Similar to other commercially available ti-base abutments, the Variobase® is designed with “cams”, i.e. positive modifications or horizontal retention sleeves, to increase the cementable surface area and provide a locking anti-rotational feature for retaining the definitive ceramic superstructure. Other ti-base abutments are designed with negative modifications or retention grooves to retain restorations as demonstrated in figure 17. Such features have proven to adequately retain monolithic material including zirconia, lithium disilicate, and PMMA (Lilet et al., 2022). In this case report, the four Variobase® “cams” provided an adequate retentive role of the provisional crown, excluding the need to recement the relined provisional using temporary cement. Another prosthetic advantage is the possibility of correcting implant angulation. Recently, ti-base abutments with the concept of an angled screw channel have been introduced to correct buccally or labially angled implants, with an angulation correction ranging between 0 and 30 degrees to the implant’s long axis (Anitua et al., 2020). The widely open screw channel within the ti-base abutment is designed to be accessed at an angle, allowing the prosthetic screw to be tightened using specifically designed angled screwdrivers. For example, in anterior areas where implants may be positioned too far labially due to the lack of buccal bone, using a temporary abutment would result in an aesthetically unpleasant provisional restoration where the screw hole cannot be relocated lingually.

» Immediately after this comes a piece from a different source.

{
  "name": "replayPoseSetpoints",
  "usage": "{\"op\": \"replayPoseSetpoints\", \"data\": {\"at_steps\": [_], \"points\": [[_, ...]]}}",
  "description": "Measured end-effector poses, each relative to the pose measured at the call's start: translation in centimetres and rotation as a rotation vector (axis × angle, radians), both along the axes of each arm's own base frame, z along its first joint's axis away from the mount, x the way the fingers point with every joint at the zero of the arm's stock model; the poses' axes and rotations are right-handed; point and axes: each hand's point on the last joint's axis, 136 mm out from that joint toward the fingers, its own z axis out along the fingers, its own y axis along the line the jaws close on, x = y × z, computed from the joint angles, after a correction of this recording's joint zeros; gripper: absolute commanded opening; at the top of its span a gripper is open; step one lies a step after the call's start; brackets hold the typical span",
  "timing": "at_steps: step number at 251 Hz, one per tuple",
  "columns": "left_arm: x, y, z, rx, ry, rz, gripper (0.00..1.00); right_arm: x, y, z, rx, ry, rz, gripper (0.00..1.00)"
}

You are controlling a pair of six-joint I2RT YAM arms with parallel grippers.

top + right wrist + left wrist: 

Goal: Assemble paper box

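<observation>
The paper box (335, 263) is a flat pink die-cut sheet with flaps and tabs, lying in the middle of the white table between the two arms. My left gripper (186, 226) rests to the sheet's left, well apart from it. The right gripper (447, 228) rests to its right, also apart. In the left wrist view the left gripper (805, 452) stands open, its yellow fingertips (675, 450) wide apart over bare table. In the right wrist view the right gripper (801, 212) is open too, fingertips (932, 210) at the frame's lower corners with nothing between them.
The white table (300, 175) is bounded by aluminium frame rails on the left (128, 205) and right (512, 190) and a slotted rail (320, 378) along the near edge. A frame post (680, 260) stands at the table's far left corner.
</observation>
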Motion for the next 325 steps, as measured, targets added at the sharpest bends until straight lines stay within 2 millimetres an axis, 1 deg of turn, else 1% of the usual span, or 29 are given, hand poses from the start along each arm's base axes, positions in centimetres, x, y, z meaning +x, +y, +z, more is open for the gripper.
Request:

Nevertheless, a limitation associated with the proposed protocol is the unavailability of varying gingival and abutment heights of non-engaging ti-base abutments, which may limit their use in cases of immediate bridge temporization. In such cases, multi-unit screw-retained abutments which offer various gingival heights are used instead with their cylindrical temporary coping to fabricate an immediate provisional bridge.
The use of ti-base abutments as a temporary and definitive abutment in immediate loading cases provides several advantages that include preserving peri-implant tissues, undergoing a full-digital workflow, and reducing chairside time. Nevertheless, the outcomes need to be further investigated in well-designed controlled clinical trials that assess quantitative and qualitative clinical factors when using ti-base abutments. Manufacturers should also introducetitanium base design enhancements, such as providing a wider variety of gingival and abutment heights, to extend their application into immediate loading protocols.